Creates an effect similar to, but lower in contrast than, the Difference mode. Blending with white inverts the base color components. Blending with black produces no change.

Hue

Creates a color with the luminance and saturation of the base color and the hue of the blend color.

Saturation

Creates a color with the luminance and hue of the base color and the saturation of the blend color. Painting with this mode in an area with no saturation (gray) produces no change.

Color

Creates a color with the luminance of the base color and the hue and saturation of the blend color. This preserves the gray levels in the artwork, and is useful for coloring monochrome artwork and for tinting color artwork.

Luminosity

Creates a color with the hue and saturation of the base color and the luminance of the blend color. This mode creates an inverse effect from that of the Color mode.

Note:

Avoid applying the Difference, Exclusion, Hue, Saturation, Color, and Luminosity blending modes to objects with spot colors; doing so can add unwanted colors to a document. For more information, see Best practices when creating transparency.

Isolate blending modes

When you apply a blending mode to an object, its colors blend with all objects beneath it. If you want to limit the blending to specific objects, you can group those objects and then apply the Isolate Blending option to the group. The Isolate Blending option confines the blending to within the group, preventing objects beneath the group from being affected. (It is useful for objects that have a blending mode other than Normal applied to them.)

Isolate Blending
Group (star and circle) with Isolate Blending option deselected (left) compared to selected (right)

It is important to understand that you apply the blending modes to the individual objects, but apply the Isolate Blending option to the group. The option isolates blending interactions within the group. It doesn’t affect blending modes applied directly to the group itself.

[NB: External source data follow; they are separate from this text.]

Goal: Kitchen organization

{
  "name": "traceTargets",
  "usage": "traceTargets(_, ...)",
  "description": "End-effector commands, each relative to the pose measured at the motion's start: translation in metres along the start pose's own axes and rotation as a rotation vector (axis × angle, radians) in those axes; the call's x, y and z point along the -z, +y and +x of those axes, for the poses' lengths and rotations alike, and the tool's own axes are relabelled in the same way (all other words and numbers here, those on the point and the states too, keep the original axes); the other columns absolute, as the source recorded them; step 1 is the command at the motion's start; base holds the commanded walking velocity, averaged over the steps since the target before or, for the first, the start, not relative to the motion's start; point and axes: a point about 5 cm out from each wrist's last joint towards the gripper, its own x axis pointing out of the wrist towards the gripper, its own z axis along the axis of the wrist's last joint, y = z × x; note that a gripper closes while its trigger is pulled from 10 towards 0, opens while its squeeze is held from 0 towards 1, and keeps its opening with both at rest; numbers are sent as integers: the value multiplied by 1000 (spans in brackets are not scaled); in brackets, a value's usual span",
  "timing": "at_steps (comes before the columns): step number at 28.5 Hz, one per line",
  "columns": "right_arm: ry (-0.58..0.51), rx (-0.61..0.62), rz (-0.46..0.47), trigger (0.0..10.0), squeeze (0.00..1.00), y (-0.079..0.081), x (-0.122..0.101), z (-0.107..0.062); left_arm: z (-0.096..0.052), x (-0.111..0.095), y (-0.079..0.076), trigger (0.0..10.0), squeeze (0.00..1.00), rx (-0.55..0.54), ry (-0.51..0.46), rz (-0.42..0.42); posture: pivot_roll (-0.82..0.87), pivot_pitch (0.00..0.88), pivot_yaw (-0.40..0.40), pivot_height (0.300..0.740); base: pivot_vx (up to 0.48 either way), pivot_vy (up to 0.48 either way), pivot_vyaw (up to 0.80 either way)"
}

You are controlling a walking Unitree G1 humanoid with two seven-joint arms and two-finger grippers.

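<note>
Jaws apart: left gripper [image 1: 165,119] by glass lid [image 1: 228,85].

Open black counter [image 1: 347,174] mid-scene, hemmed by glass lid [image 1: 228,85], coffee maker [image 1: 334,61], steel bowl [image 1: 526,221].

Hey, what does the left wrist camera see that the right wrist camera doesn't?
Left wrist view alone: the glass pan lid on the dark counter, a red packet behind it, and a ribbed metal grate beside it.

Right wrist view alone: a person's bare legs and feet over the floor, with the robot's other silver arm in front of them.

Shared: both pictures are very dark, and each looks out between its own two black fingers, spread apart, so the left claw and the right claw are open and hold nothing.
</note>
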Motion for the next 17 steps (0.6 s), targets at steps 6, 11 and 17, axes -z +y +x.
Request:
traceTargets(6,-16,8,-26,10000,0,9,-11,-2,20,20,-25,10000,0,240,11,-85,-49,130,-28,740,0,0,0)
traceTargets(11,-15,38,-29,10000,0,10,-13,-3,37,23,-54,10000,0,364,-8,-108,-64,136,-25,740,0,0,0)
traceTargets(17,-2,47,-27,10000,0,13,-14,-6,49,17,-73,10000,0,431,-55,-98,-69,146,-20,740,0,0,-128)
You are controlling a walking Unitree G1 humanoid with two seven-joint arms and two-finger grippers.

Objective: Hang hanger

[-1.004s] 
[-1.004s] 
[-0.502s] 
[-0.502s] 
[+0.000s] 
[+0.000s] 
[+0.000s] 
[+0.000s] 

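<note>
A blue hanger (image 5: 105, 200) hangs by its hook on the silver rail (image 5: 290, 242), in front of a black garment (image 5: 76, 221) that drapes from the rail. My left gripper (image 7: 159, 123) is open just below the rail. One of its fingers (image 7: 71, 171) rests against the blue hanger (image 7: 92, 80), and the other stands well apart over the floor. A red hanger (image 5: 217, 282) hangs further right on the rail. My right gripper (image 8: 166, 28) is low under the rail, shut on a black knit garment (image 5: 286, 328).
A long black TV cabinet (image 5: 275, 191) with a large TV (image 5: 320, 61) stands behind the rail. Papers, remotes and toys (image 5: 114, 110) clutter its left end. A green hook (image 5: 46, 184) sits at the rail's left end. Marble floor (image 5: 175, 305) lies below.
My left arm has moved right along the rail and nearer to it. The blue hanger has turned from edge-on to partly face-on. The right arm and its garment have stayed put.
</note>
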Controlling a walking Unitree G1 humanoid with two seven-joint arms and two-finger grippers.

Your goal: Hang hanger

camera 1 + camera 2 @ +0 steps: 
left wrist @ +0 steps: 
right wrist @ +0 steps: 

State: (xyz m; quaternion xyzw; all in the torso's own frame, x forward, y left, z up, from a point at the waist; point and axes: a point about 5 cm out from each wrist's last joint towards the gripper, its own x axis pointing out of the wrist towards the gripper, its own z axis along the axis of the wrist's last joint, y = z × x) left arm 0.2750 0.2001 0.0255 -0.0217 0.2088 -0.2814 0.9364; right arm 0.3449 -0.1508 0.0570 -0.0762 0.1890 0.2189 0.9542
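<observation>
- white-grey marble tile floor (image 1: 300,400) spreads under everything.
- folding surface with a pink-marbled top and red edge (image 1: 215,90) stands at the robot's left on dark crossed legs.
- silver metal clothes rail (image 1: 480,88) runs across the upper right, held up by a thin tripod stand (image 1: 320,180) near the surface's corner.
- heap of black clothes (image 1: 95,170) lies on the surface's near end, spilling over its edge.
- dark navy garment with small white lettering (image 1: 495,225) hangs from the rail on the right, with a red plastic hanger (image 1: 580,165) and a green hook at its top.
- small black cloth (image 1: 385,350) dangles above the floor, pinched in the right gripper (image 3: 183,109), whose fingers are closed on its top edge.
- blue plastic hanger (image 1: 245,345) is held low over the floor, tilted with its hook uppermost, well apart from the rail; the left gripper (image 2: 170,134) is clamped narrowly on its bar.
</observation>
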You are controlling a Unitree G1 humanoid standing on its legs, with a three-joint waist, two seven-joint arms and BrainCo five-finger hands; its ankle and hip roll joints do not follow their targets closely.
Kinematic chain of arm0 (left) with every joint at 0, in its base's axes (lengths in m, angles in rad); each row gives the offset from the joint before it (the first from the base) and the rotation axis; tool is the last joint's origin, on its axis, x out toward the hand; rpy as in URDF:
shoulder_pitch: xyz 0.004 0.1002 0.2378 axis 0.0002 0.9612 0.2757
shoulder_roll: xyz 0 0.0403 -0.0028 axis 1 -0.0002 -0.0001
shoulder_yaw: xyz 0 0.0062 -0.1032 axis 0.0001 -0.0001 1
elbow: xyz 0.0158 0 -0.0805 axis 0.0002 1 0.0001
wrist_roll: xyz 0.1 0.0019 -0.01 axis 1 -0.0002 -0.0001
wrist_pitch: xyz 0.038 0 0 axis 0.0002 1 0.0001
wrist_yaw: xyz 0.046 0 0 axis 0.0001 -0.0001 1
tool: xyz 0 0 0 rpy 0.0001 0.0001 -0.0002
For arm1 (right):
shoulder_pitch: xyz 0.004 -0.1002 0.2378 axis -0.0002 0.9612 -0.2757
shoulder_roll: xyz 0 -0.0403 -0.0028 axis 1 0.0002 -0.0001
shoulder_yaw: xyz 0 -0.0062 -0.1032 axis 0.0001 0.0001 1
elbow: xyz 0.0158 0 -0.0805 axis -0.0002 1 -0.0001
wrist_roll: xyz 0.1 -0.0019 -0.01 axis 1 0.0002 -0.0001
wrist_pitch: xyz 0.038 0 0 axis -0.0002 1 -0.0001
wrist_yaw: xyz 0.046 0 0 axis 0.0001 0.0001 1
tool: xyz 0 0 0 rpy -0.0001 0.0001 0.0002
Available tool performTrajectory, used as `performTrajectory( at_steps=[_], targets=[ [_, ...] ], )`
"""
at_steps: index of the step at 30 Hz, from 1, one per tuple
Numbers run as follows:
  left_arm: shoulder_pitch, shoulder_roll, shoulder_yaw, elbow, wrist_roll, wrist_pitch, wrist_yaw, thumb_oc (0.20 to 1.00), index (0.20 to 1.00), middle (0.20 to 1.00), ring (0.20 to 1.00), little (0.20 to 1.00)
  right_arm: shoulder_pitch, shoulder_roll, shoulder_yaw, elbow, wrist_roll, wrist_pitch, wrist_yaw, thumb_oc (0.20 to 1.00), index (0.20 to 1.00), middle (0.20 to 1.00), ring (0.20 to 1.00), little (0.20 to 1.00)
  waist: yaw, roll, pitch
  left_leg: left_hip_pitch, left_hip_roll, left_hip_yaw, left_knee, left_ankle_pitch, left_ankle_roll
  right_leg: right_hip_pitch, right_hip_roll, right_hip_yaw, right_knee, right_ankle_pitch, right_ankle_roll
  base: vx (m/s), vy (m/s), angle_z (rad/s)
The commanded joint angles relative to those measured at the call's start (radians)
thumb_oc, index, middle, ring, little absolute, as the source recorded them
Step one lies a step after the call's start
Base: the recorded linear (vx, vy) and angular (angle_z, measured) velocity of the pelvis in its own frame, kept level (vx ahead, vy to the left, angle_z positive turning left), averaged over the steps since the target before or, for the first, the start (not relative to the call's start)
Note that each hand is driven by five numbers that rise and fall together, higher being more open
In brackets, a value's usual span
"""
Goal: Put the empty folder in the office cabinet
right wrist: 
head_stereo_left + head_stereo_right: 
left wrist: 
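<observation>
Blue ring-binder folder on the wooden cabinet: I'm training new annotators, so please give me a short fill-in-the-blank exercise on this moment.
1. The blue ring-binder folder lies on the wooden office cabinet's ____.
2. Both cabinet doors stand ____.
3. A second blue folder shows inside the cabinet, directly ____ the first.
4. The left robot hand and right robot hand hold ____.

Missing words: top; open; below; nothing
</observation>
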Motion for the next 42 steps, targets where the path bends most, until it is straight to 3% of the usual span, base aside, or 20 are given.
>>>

  1. Apply the blending modes and opacity settings to the individual objects whose blending you want to isolate.
  2. Using the Selection tool, select the objects you want to isolate.
  3. Choose Object > Group.
  4. In the Effects panel, select Isolate Blending. (If the option is not visible, select Show Options in the Effects panel menu.)

    Note:

    You can isolate the blending of objects in a PDF file that contains blending modes. First, place the PDF file with the Transparent Background option selected in the Place PDF dialog box. Then apply the Isolate Blending option.

Knock out objects within a group

You use the Knockout Group option in the Effects panel to make the opacity and blending attributes of every object in the selected group knock out—that is, visually block out—underlying objects in the group. Only objects within the selected group are knocked out. Objects beneath the selected group are still affected by the blending or opacity that you apply to objects within the group.

It is important to understand that you apply the blending modes and opacity to the individual objects, but apply the Knockout Group option to the group.

Group with Knockout Group
Group with Knockout Group option deselected (left) compared to selected (right)

  1. Apply the blending modes and opacity settings to the individual objects that you want to knock out.
  2. Using the Selection tool, select the objects that you want to knock out.
  3. Choose Object > Group.
  4. In the Effects panel, select Knockout Group. (If the option is not visible, select Show Options in the Effects panel menu.)

Specify a color space for blending transparent objects

To blend the colors of transparent objects on a spread, InDesign converts the colors of all objects to a common color space using either the CMYK or RGB color profile for the document. This blending space enables objects of multiple color spaces to blend when interacting transparently. To avoid color mismatches between different areas of the objects on screen and in print, the blending space is applied for screen and in the flattener.

The blending space is applied only to those spreads that contain transparency.

  • Choose Edit > Transparency Blend Space, and then choose one of the document’s color spaces.

Note:

For a typical print workflow, choose the Document CMYK color space.